## WHAT THE TASK ASKS
Read through the data and report every line in which the word "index" occurs.

## MATERIAL FOR THE TASK
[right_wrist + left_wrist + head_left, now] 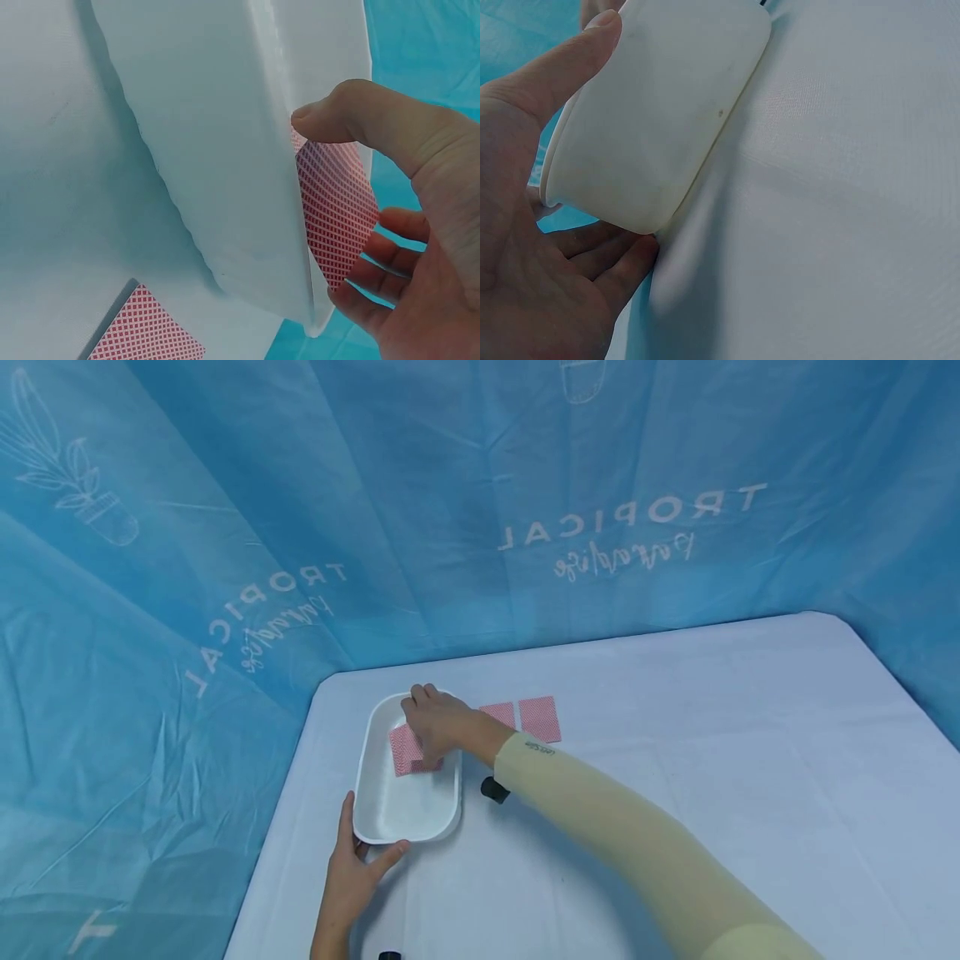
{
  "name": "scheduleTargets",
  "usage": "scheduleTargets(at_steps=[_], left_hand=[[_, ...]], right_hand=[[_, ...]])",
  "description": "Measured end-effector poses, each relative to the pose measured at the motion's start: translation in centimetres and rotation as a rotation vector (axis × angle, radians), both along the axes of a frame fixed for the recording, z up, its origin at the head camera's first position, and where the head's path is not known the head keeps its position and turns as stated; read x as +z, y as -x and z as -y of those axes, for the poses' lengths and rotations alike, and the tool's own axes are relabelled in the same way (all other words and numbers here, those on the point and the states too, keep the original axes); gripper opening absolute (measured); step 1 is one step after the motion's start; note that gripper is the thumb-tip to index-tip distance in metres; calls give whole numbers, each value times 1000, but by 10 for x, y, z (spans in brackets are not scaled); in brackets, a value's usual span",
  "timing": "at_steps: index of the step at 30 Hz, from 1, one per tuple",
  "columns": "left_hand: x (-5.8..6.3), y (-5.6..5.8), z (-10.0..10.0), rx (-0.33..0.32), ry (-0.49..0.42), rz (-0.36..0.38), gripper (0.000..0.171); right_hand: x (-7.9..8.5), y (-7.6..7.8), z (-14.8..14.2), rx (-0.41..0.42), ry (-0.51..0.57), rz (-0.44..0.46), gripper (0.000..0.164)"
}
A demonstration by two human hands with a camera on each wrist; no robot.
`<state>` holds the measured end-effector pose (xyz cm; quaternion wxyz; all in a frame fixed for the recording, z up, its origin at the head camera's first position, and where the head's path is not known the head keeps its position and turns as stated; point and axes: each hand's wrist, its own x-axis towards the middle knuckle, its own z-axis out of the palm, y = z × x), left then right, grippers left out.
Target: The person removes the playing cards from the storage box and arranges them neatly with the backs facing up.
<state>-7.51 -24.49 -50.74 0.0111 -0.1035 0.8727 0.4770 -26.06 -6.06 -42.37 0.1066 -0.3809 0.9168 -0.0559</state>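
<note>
My left hand (351, 878) holds the near left corner of a white tray (408, 806), thumb at the near end and fingers along the side. The left wrist view shows those fingers low against the tray wall. Reaching over the far part of the tray, my right hand (437, 720) grips a red-patterned playing card (337, 214) by its edges between thumb and fingertips. Part of another red-patterned card (297, 133) shows behind the thumb. Inside the tray, red card backs (404, 750) are partly covered by the right hand.
Two red-backed cards lie right of the tray: one in full view (540, 719), one partly behind the wrist (501, 713). A black object (493, 790) sits beside the sleeved forearm, another (390, 955) at the near edge. Blue curtains (465, 568) border the white table (712, 710).
</note>
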Motion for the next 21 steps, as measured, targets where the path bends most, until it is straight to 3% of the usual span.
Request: scheduleTargets(at_steps=[21], left_hand=[[1, 1, -1, 13, 5, 14, 122]], right_hand=[[9, -4, -22, 5, -15, -70, 97]])
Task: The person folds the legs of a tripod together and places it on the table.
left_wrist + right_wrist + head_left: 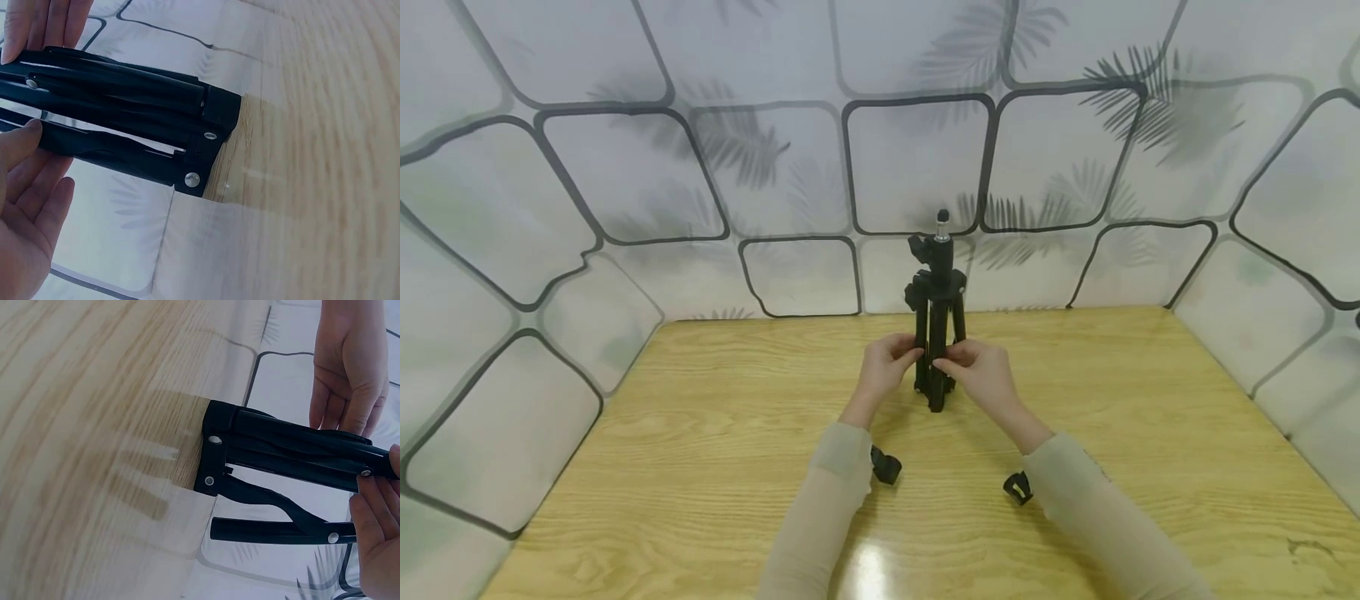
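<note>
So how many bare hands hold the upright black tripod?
2: the bare left hand grips the upright black tripod from its left in the head view, the bare right hand from its right. None seems hidden.

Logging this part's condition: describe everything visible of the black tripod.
The tripod is black, apparently plastic and metal, with a silver stud topped by a black tip and dark knobs near the top. It stands upright toward the far side of the wooden table, legs nearly folded; one stands slightly apart in the right wrist view. Silvery rivets show low down. The left hand and right hand pinch it from either side.
</note>
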`<move>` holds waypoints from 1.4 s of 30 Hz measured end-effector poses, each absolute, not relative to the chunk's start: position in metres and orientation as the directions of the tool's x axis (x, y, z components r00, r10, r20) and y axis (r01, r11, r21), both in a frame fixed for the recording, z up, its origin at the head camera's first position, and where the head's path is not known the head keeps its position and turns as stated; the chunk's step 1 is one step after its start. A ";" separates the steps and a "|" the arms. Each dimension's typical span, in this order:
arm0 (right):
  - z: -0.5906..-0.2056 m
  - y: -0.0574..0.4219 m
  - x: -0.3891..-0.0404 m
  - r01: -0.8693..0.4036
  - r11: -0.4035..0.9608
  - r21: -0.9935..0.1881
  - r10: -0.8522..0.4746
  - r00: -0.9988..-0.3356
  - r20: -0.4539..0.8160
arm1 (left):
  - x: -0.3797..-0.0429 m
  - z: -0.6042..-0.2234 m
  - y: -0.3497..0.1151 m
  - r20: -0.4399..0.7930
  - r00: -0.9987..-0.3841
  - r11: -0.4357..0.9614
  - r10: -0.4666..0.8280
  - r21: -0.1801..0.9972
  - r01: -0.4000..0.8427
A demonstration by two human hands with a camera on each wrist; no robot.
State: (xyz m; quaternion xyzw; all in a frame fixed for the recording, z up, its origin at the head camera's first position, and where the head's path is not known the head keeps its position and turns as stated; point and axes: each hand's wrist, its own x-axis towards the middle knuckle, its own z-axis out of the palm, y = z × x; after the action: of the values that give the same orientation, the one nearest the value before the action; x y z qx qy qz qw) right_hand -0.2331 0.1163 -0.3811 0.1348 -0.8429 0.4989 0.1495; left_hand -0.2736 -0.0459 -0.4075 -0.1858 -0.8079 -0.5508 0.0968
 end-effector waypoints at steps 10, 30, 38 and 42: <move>-0.382 0.114 -0.231 -0.398 0.471 -0.787 -0.080 -0.908 0.411 | -0.274 -0.406 -0.047 0.340 -0.917 0.324 0.209 0.861 0.392; -0.380 0.138 -0.234 -0.374 0.503 -0.779 -0.029 -0.908 0.417 | -0.274 -0.407 -0.047 0.345 -0.917 0.332 0.200 0.857 0.395; -0.386 0.147 -0.245 -0.348 0.550 -0.759 -0.013 -0.912 0.409 | -0.276 -0.408 -0.047 0.356 -0.912 0.354 0.204 0.842 0.407; -0.389 0.149 -0.251 -0.342 0.565 -0.751 -0.043 -0.921 0.387 | -0.278 -0.409 -0.047 0.356 -0.911 0.357 0.205 0.840 0.409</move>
State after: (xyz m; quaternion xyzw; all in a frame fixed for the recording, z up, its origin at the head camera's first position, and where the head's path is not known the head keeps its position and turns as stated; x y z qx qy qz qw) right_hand -0.2509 0.1495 -0.3892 0.1108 -0.8690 0.4532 0.1651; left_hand -0.2781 -0.0466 -0.4091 -0.1877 -0.8183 -0.5349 0.0951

## ANSWER
  "description": "Measured end-effector poses, each relative to the pose measured at the motion's start: translation in centimetres and rotation as a rotation vector (axis × angle, radians), both along the axes of a frame fixed for the recording, z up, its origin at the head camera's first position, and where the head's path is not known the head keeps its position and turns as stated; read x as +z, y as -x and z as -y of those axes, for the poses' lengths and rotations alike, and the tool's own axes are relabelled in the same way (all other words and numbers here, those on the point and the states too, keep the original axes); gripper opening absolute (measured); step 1 is one step after the motion's start; note that gripper is the thumb-tip to index-tip distance in metres; calls give whole numbers, each value times 1000, but by 10 for x, y, z (spans in brackets are not scaled); in brackets, a value's usual span",
  "timing": "at_steps: index of the step at 30 Hz, from 1, one per tuple",

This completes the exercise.